Say how many lines in the following entries include "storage", and add nothing else.

> **Recorded data**:

----

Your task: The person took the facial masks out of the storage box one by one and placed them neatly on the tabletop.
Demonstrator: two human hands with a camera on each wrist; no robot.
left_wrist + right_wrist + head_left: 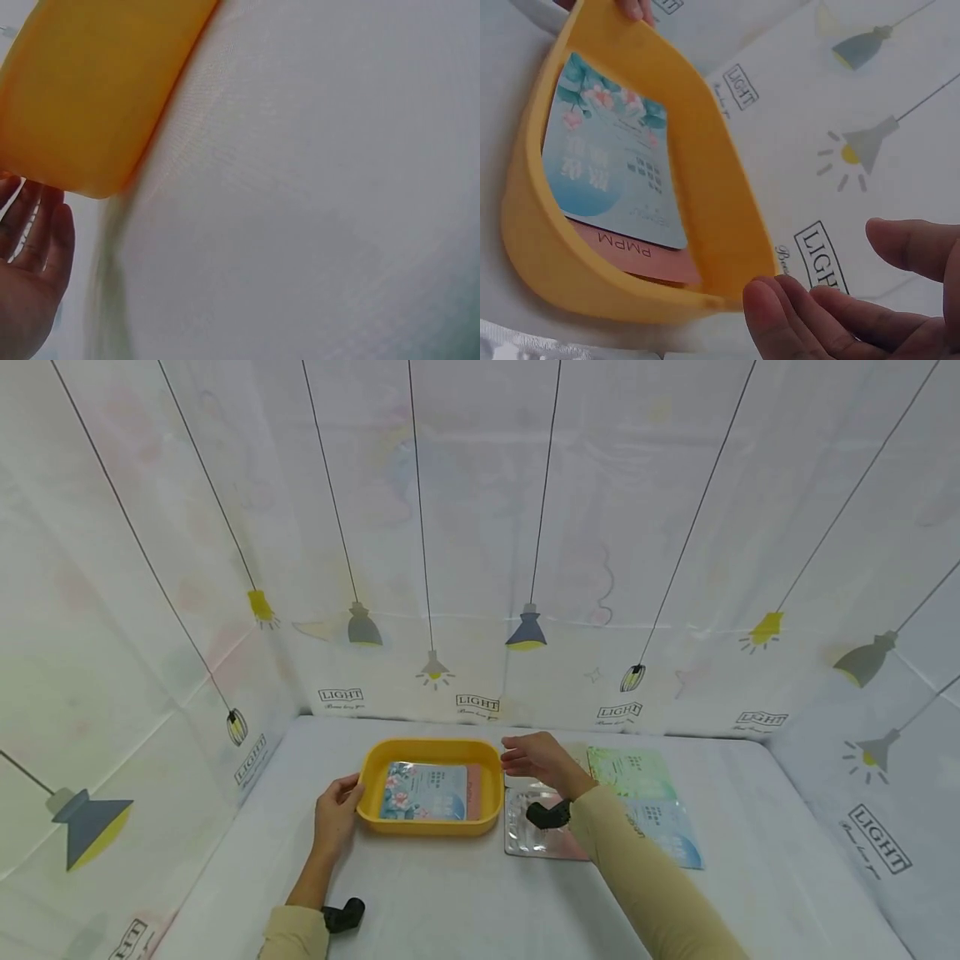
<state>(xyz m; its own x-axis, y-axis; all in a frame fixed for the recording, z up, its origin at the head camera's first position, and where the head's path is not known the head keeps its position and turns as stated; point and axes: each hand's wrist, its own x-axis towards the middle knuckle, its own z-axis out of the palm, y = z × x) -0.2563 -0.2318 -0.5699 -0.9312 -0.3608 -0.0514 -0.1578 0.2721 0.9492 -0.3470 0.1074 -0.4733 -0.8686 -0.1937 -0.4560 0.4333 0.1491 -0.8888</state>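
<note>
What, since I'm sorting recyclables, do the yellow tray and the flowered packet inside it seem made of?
Yellow tray: probably molded plastic, satin finish, judging by its smooth walls and rounded corners.
Flowered packet: perhaps plastic film or laminated foil, slightly glossy; it looks thin, flat, printed.

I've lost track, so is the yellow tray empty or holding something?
Holding something: inside the yellow tray, a blue floral packet lies partly over a pink packet.

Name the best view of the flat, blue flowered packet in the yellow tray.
Right wrist: the blue flowered packet appears largest, pattern clearest. Head shows it smaller; left wrist shows none, only the yellow tray from outside.
</note>
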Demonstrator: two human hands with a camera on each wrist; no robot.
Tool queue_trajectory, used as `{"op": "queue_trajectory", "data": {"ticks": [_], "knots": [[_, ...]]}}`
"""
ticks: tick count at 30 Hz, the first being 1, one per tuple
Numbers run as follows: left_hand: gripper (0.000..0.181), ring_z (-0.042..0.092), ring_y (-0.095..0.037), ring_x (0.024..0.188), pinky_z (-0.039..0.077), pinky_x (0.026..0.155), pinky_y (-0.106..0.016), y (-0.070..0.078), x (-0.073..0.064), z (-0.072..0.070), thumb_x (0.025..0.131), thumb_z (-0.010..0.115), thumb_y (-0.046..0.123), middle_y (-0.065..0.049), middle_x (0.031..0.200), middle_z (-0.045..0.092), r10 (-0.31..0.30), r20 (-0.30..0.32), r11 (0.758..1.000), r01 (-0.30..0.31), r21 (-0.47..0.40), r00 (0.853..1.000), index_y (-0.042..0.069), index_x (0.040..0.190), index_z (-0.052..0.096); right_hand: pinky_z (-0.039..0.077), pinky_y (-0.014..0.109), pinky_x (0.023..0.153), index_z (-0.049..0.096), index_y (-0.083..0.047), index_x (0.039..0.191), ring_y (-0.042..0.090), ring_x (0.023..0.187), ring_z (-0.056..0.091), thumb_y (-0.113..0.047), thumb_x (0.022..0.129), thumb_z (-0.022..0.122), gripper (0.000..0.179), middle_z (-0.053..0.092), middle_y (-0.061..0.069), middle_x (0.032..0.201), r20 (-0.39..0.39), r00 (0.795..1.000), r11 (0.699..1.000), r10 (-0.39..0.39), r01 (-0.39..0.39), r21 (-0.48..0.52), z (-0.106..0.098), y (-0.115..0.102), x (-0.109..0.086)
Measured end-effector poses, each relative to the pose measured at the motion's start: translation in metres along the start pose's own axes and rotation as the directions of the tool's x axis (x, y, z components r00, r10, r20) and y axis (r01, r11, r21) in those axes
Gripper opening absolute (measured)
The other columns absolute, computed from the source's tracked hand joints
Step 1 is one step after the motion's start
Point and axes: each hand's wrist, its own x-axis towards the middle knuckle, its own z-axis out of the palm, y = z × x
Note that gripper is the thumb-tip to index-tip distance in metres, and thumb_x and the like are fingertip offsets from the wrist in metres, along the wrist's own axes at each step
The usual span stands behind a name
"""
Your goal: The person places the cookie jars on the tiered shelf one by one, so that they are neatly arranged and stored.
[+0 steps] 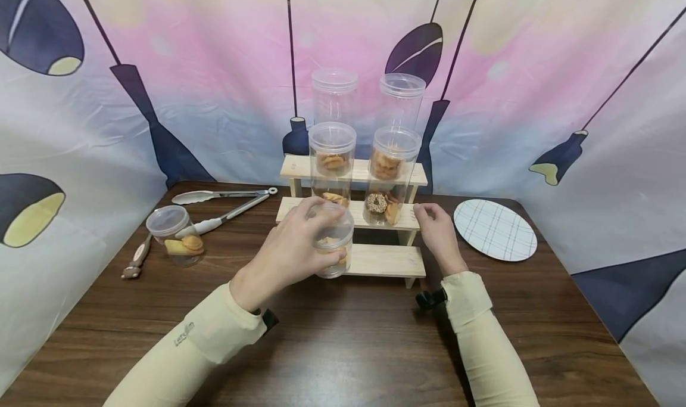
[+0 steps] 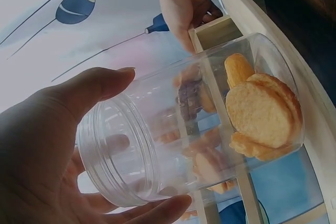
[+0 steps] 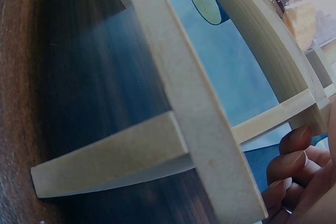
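Note:
My left hand (image 1: 289, 243) grips a clear plastic jar (image 1: 334, 265) by its lid end, thumb on one side and fingers on the other. Several golden cookies (image 2: 262, 111) lie at the jar's bottom, and its base is right at the lowest board of a three-tier wooden rack (image 1: 386, 261). At the right end of the middle tier, my right hand (image 1: 440, 237) holds the rack's edge with thumb and curled fingers (image 3: 294, 163). Two lidded jars with cookies, one a front right jar (image 1: 387, 201), stand on the middle tier. Behind them, two more stand on the top tier.
To the left is a shorter lidded jar (image 1: 179, 246) of cookies, beside metal tongs (image 1: 236, 213) with pale tips. A small utensil with a brown figure handle (image 1: 136, 261) lies near it. A white checked plate (image 1: 495, 229) rests at the right. Patterned cloth (image 1: 225, 67) hangs behind the table.

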Motion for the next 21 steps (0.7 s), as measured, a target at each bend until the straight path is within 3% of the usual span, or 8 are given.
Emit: {"op": "queue_trajectory", "data": {"ticks": [14,21], "knots": [[0.064,0.057,-0.036,0.114,0.054,0.075,-0.054,0.0022,0.0005,0.0055,0.074,0.086,0.039,-0.012,0.139,0.049,-0.056,0.036,0.998,0.055,0.022,0.998,0.026,0.134,0.064,0.046,0.05,0.094,0.057,-0.013,0.136,0.032,0.111,0.057,-0.063,0.098,0.044,0.064,0.057,0.015,0.134,0.003,1.0,1.0,0.014,-0.014,-0.001,0.0007,-0.001,-0.0011],[0.066,0.058,-0.036,0.114,0.055,0.075,-0.053,0.0005,0.0006,0.007,0.074,0.087,0.04,-0.014,0.14,0.049,-0.055,0.036,0.998,0.054,0.026,0.998,0.026,0.135,0.064,0.046,0.05,0.094,0.057,-0.014,0.136,0.032,0.111,0.057,-0.063,0.098,0.045,0.064,0.057,0.014,0.134,0.003,1.0,1.0,0.012,-0.012,0.001,-0.0003,-0.0017,-0.0019]]}}
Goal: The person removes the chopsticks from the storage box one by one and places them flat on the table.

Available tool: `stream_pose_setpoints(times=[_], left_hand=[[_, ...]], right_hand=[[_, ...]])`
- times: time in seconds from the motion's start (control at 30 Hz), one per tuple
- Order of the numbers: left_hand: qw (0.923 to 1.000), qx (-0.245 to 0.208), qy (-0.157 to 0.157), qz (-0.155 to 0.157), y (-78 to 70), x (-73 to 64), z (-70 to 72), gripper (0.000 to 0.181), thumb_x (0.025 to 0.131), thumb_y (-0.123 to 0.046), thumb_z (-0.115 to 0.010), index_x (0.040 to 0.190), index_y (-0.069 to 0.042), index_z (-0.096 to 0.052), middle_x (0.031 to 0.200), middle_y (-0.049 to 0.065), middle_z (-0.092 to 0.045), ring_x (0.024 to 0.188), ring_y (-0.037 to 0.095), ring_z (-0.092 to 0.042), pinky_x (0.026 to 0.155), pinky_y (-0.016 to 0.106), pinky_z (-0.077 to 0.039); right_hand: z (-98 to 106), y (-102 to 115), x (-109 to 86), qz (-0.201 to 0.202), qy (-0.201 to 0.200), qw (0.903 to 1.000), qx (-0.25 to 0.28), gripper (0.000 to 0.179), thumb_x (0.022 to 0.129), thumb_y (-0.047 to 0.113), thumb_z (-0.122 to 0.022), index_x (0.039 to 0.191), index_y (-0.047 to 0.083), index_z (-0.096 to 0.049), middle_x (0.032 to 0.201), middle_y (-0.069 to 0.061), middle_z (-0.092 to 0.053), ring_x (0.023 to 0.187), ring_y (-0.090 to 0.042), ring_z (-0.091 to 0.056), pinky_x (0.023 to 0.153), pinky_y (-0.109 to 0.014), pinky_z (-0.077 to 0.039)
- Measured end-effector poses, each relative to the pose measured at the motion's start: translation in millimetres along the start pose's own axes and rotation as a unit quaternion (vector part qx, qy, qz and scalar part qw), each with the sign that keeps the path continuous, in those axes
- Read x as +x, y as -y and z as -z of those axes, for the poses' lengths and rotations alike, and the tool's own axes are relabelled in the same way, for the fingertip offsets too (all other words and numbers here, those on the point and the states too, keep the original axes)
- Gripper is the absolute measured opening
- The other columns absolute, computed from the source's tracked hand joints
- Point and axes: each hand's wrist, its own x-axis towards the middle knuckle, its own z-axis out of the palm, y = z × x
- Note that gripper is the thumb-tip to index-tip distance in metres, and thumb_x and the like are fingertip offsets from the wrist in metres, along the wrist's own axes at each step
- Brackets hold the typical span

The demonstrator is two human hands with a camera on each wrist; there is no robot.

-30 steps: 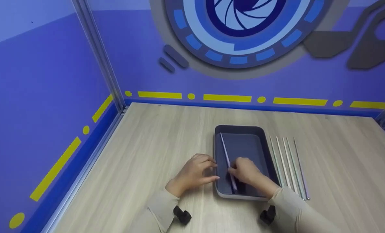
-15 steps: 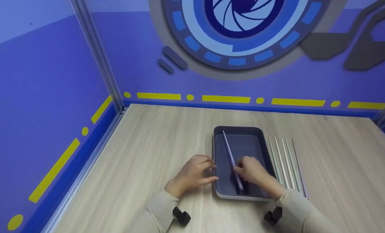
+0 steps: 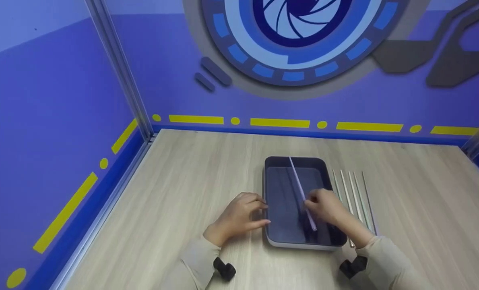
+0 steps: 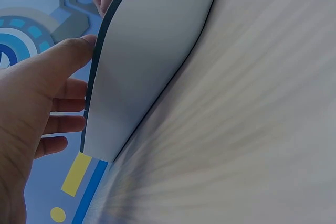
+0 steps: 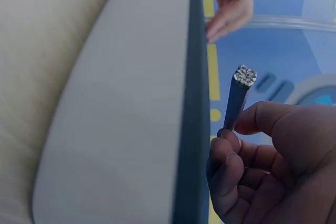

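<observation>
A purple metal chopstick slants above the dark inside of a rectangular tray. My right hand pinches it between thumb and fingers, nearer its thick end. In the right wrist view that patterned chopstick end sticks out past the thumb, above the tray's rim. My left hand stays at the tray's left side, fingers spread and relaxed. The left wrist view has its thumb and fingertips at the dark rim.
Several metal chopsticks lie side by side on the wooden table just right of the tray; my right forearm covers their near ends. Blue printed walls stand behind and to the left, with a metal post at the corner.
My right hand has lifted the purple chopstick and carried it rightward from the tray's left part to over its middle. The left hand has stayed at the tray's left side.
</observation>
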Motion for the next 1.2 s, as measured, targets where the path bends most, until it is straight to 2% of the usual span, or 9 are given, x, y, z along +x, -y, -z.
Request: stream_pose_setpoints(times=[0.23, 0.57, 0.8, 1.2], left_hand=[[1.0, -0.004, 0.001, -0.004, 2.2, -0.8, 0.3, 0.032, 0.08, -0.038, -0.075, 0.094, -0.01, -0.072, 0.098, -0.001, -0.069, 0.096, 0.014, -0.064, 0.094, 0.026, -0.048], [0.9999, 0.006, -0.008, -0.008, 2.2, -2.4, -1.3, 0.033, 0.08, -0.041, -0.074, 0.093, -0.011, -0.071, 0.099, -0.001, -0.069, 0.097, 0.014, -0.064, 0.094, 0.027, -0.048], [0.9999, -0.01, -0.007, -0.01, 3.0, -2.1, -2.0, 0.033, 0.08, -0.04, -0.075, 0.093, -0.01, -0.071, 0.098, -0.001, -0.067, 0.097, 0.015, -0.063, 0.094, 0.026, -0.048], [0.9998, -0.009, -0.011, -0.015, 2.5, -1.0, -3.2, 0.033, 0.08, -0.04, -0.074, 0.092, -0.009, -0.071, 0.097, 0.0, -0.067, 0.096, 0.015, -0.063, 0.093, 0.027, -0.049]], right_hand=[[17.3, -6.4, -3.2, 0.002, 0.004, 0.9998, 0.017, 0.023, 0.09, 0.008, -0.056, 0.068, 0.005, -0.05, 0.055, 0.0, -0.049, 0.044, -0.01, -0.047, 0.039, -0.024, -0.043], [34.6, -20.9, -8.7, -0.004, 0.005, 0.9997, 0.022, 0.018, 0.089, 0.007, -0.054, 0.071, 0.003, -0.053, 0.054, 0.0, -0.051, 0.046, -0.01, -0.05, 0.04, -0.023, -0.045], [43.4, -27.7, -11.8, -0.002, 0.006, 0.9998, 0.018, 0.018, 0.089, 0.006, -0.053, 0.07, 0.004, -0.053, 0.055, 0.001, -0.051, 0.048, -0.012, -0.052, 0.039, -0.023, -0.044], [52.2, -38.8, -19.5, -0.006, 0.011, 0.9997, 0.022, 0.018, 0.091, 0.007, -0.052, 0.073, 0.003, -0.055, 0.059, -0.003, -0.054, 0.051, -0.016, -0.054, 0.04, -0.021, -0.043]])
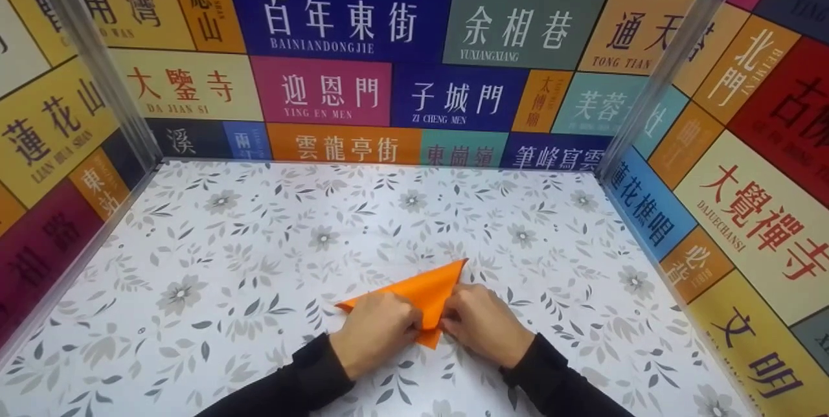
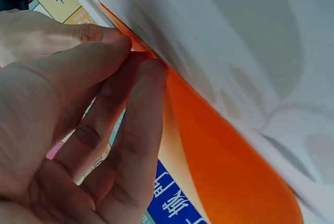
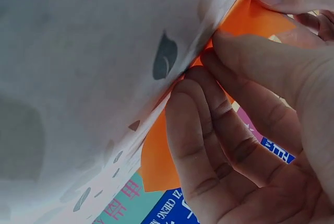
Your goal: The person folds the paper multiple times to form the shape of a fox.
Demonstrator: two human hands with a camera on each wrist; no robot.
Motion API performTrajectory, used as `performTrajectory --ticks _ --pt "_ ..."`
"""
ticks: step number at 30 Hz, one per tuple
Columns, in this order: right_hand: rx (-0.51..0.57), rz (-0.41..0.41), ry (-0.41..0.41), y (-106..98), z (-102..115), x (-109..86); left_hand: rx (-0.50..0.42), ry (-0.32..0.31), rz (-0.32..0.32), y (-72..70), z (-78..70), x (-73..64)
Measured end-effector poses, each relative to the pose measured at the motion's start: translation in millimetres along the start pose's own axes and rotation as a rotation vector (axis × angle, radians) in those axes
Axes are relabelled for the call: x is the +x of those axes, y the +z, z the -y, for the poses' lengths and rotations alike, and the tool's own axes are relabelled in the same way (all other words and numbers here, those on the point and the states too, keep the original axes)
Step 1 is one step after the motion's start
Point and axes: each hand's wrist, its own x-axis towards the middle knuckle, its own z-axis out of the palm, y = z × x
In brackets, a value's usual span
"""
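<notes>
A folded sheet of orange paper point(image 1: 424, 291) lies on the table, with a pointed corner toward the far right and a small tip toward the near side. My left hand point(image 1: 379, 333) pinches its near left part, covering some of that side. From the right, my right hand point(image 1: 489, 326) grips the edge near the lower tip with thumb and curled fingers. In the left wrist view, the left thumb and fingertips meet at the orange paper point(image 2: 224, 166). The right wrist view has the right fingertips on the orange paper point(image 3: 156, 161), close to the tabletop.
A white tabletop point(image 1: 259, 242) with grey flowers and leaves spreads around the paper. Upright panels point(image 1: 350, 22) printed with coloured Chinese place-name blocks enclose the back and both sides. Clear corner strips point(image 1: 673, 48) join the panels.
</notes>
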Motion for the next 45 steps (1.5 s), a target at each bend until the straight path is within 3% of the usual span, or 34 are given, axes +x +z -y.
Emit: performTrajectory --ticks 7,22,30,37,45 --pt "0.012 0.001 0.000 0 -2 -0.5 0.044 0.006 0.010 1.7 -2.0 0.2" --pt "0.018 -0.002 0.014 -2 -2 0.0 0.010 -0.024 0.044 0.8 2.9 4.3" --pt "0.008 -0.018 0.031 0 -1 0.5 0.045 0.011 0.013 2.7 8.1 5.5" --pt "0.009 -0.004 0.078 0 0 2.4 0.062 -0.003 0.015 2.8 14.8 7.4" --pt "-0.003 -0.001 0.072 0 1 2.2 0.066 0.041 0.007 2.2 13.7 6.5"
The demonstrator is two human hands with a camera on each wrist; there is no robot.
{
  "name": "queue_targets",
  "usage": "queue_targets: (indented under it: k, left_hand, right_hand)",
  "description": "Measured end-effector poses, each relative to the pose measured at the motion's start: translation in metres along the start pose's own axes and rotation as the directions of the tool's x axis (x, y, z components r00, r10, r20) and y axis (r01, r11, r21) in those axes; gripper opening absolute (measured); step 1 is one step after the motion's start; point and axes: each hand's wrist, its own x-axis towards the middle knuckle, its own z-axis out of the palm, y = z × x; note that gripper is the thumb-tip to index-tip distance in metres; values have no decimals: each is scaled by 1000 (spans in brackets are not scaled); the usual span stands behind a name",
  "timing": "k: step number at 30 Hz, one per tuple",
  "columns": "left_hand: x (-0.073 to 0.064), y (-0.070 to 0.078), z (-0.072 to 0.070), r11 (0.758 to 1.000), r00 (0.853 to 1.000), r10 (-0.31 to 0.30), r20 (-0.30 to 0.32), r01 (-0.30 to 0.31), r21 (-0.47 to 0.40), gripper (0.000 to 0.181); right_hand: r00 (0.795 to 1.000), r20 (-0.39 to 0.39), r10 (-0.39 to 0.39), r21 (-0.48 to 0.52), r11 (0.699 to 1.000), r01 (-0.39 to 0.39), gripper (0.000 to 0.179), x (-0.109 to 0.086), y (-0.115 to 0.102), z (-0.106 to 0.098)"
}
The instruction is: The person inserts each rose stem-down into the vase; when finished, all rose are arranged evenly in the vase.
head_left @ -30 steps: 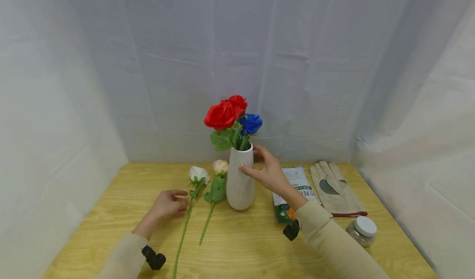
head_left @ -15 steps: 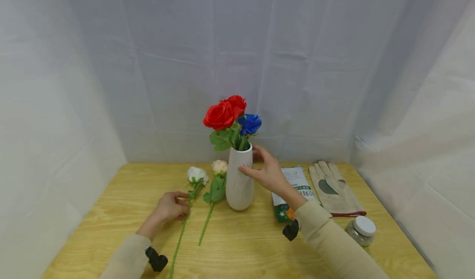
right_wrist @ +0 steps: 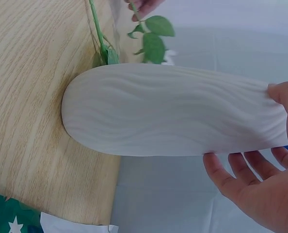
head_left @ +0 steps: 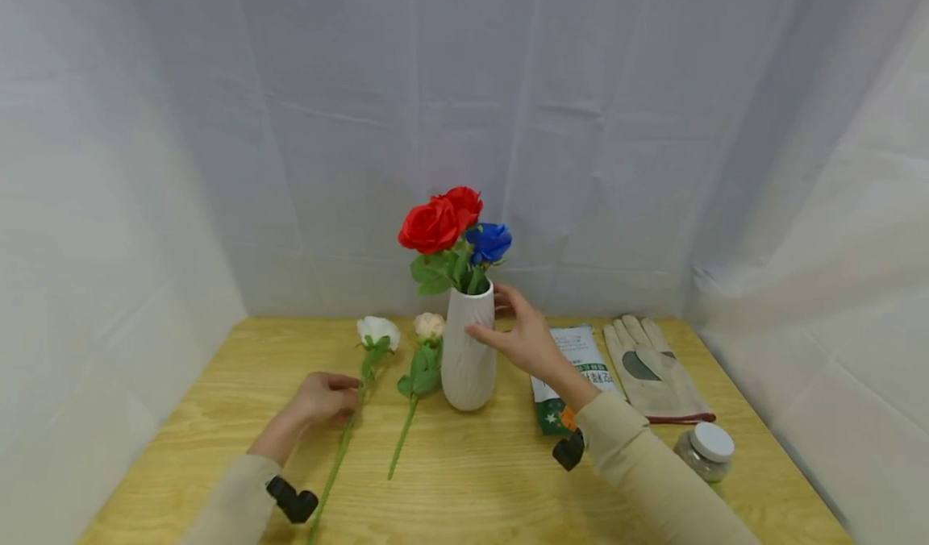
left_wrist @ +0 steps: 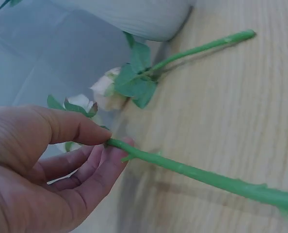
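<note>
My left hand (head_left: pixel 319 401) pinches the green stem (left_wrist: pixel 197 174) of a white rose (head_left: pixel 379 333) between thumb and fingertips, below its leaves. The lower stem slants toward the table's front edge. My right hand (head_left: pixel 530 341) holds the upper part of a white vase (head_left: pixel 468 368) with rippled sides, its thumb on the front and fingers on the far right side. The vase stands upright, bearing two red roses (head_left: pixel 430 226) and a blue rose (head_left: pixel 489 243). Between the white rose and the vase lies a peach rose (head_left: pixel 430 326) with green leaves and a short stem.
Right of the vase lies a white and green printed packet (head_left: pixel 576 359), partly behind my right forearm. Beside it are pale work gloves (head_left: pixel 656 376) and a white-lidded jar (head_left: pixel 707 451). White cloth (head_left: pixel 464 85) hangs behind and at both sides of the wooden table (head_left: pixel 464 488).
My left hand has closed on the white rose's stem and shifted it left, its bloom turning more upright. The right hand and the vase have stayed in place.
</note>
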Motion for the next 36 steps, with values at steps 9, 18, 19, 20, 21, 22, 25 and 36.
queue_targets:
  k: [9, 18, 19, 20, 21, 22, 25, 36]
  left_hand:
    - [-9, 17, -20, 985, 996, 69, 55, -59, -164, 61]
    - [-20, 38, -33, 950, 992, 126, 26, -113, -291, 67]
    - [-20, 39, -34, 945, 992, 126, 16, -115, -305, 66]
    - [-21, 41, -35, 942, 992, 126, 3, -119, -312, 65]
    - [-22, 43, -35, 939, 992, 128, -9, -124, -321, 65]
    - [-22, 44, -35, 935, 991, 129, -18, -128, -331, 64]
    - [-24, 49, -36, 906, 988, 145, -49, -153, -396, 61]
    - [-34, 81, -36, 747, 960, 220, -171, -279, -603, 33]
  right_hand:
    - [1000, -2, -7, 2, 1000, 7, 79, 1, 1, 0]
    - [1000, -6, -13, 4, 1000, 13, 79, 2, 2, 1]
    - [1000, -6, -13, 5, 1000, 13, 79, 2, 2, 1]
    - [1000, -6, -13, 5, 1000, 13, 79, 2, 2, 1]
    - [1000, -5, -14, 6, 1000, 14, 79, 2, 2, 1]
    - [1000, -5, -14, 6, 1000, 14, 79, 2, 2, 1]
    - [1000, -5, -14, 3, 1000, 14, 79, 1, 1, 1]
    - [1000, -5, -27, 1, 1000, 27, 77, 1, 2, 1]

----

> **Response to this task**: 2